Local govts. target Wi-Fi piggybacking

In New York and California, local governments are passing laws aimed at stopping people from piggbacking on open Wi-Fi networks, Network World reports.

Last October, the local government in Westchester County, N.Y., began enforcing a countywide law requiring all commercial businesses to secure their WLAN access or face fines. It also requires any Westchester County businesses offering public Wi-Fi access to the Internet to post an official sign on the wall that advises the user to “install a firewall or other computer security measure.”

The county is worried about piggybacking because, says county CIO Norm Jacknis, “On these networks, there’s unfettered access to confidential data, and we have a problem with that.”

Jacknis says a small number of businesses caught with unsecure Wi-Fi exposing sensitive data have been cited for violations under the law, but so far none has failed to correct the discovered problems. Under the new law, a second violation would lead to a $250 fine and a third and succeeding violation a fine of $500.

The state of New York is considering similar legislation, but some people find the whole idea pointless.

“It’s silly, because wireless doesn’t stop at the wireless site,” says Mark Rasch, chief security counsel at Omaha, Neb.-based security services firm Solutionary. “If you’re sitting outside, you won’t see the sign. A better approach would be a screen shot when you log in at the start.”
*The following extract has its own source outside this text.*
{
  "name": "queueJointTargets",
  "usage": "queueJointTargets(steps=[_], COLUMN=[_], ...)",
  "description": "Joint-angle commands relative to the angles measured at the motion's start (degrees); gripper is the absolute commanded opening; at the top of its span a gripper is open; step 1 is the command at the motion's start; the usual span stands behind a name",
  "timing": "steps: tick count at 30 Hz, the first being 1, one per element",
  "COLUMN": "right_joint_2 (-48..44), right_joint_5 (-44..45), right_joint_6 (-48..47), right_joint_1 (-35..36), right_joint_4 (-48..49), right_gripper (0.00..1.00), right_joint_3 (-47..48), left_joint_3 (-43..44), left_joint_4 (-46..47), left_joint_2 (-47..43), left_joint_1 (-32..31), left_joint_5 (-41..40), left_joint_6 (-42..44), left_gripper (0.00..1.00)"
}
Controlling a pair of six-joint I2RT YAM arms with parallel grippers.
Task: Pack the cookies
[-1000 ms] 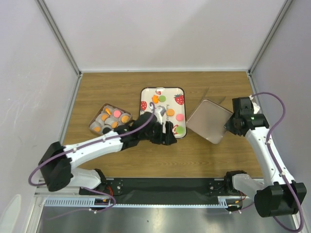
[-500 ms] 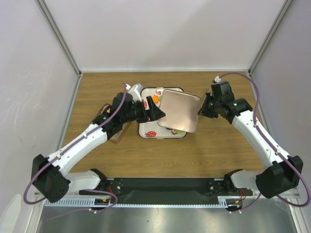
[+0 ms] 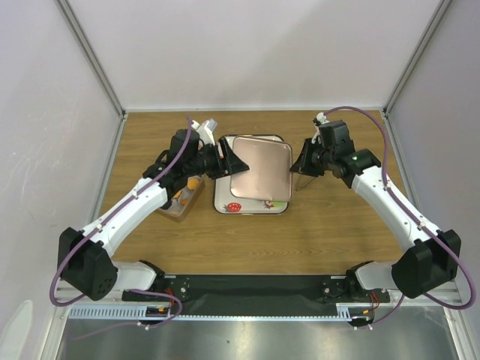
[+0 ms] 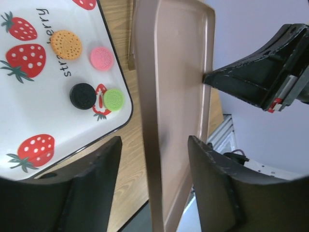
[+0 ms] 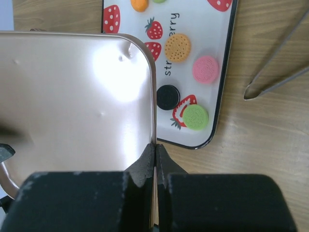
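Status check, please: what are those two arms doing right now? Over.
Right gripper shut on lid edge. Left gripper open, straddling opposite rim. Cookies loose on strawberry tray. Lid held over tray, covering most of it.

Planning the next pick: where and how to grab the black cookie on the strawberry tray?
Pinch the black cookie across its rim, straight down from above: it lies flat on the tray, so only the edge offers purchase. Keep clear of the green cookie beside it. Move the copper lid overhead away first.
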Motion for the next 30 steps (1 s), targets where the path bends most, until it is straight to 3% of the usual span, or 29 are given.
queueJointTargets(steps=[1,8,10,11,12,13,14,16,17,20,25,30], right_joint_2=[0.5,2.7,2.9,2.5,2.5,2.2,2.1,0.8,0.2,-3.5,-10.6,-14.5], right_joint_5=[-2.4,-3.6,-2.4,-0.7,-0.7,-0.1,2.0,6.4,10.5,17.4,27.3,27.5], right_joint_6=[-2.3,-3.8,-4.1,-4.7,-4.9,-5.4,-5.7,-7.4,-8.1,-11.8,-22.8,-31.7], right_joint_1=[0.3,2.2,2.7,3.4,3.4,3.7,4.2,5.5,7.1,10.2,23.2,33.3], right_joint_4=[4.2,4.4,4.4,4.6,4.6,4.7,4.7,5.0,5.5,8.2,17.2,25.0], right_gripper=[0.0,0.0,0.0,0.05,0.05,0.11,0.27,0.42,0.53,0.65,0.76,0.8], right_joint_3=[1.7,3.3,3.5,3.8,3.8,3.8,3.9,3.8,3.7,2.2,-3.4,-8.7], left_joint_3=[2.9,3.7,4.0,5.4,5.4,5.8,6.6,7.5,8.3,8.6,10.9,19.4], left_joint_4=[1.2,-0.4,-1.7,-4.6,-4.6,-6.5,-7.8,-11.9,-13.5,-17.4,-27.6,-44.1], left_joint_2=[0.4,0.8,1.0,1.1,1.1,1.0,1.0,1.0,0.7,-0.7,-3.7,-0.3], left_joint_1=[0.6,1.1,1.3,1.3,1.3,1.3,1.4,1.5,1.5,1.5,2.3,3.3], left_joint_5=[3.1,3.7,3.5,2.7,2.7,1.7,1.0,-0.5,-2.2,-5.8,-12.4,-17.4], left_joint_6=[0.3,1.4,1.8,2.5,2.5,2.8,2.8,2.8,2.5,0.3,-8.8,-17.1], left_gripper=[0.61,0.42,0.33,0.16,0.16,0.1,0.07,0.0,0.0,0.0,0.0,0.0])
Laws are necessary because piggybacking is probably not illegal. “When it comes to piggybacking, it’s not clear it’s illegal, not clear it is legal,” Rasch says. “Is lack of security in this case an invitation to come in? We don’t know if what we’re doing is participating in a broad experiment or committing a felony.”

Meanwhile, California has passed the “Wi-Fi User Protection Bill,” which tries to pressure manufacturers to provide security warnings and advice in products they sell.

AB 215 offers WLAN vendors a choice of: putting a security warning sticker on the wireless router; presenting a screen message after the router is successfully installed that it’s time to secure the network; or securing the wireless LAN through a service. Users don’t have to apply security measures; they just have to be informed in some way about risks.

When California passes such legislation, it effectively legislates for the entire country because, for manufacturers to comply with the state's law it might as well change all of their equipment.

“California is obviously so big, you need to make the change for all your products,” says David Henry, director of product marketing for consumer products at Netgear. “We’re already compliant with the California law.”

Netgear chose to add a step in the WLAN router installation process advising customers to activate the security protocols WPA-2 or WEP, which are Wi-Fi Alliance standards. “Our message says this will prevent unauthorized access from your neighbors,” Henry says.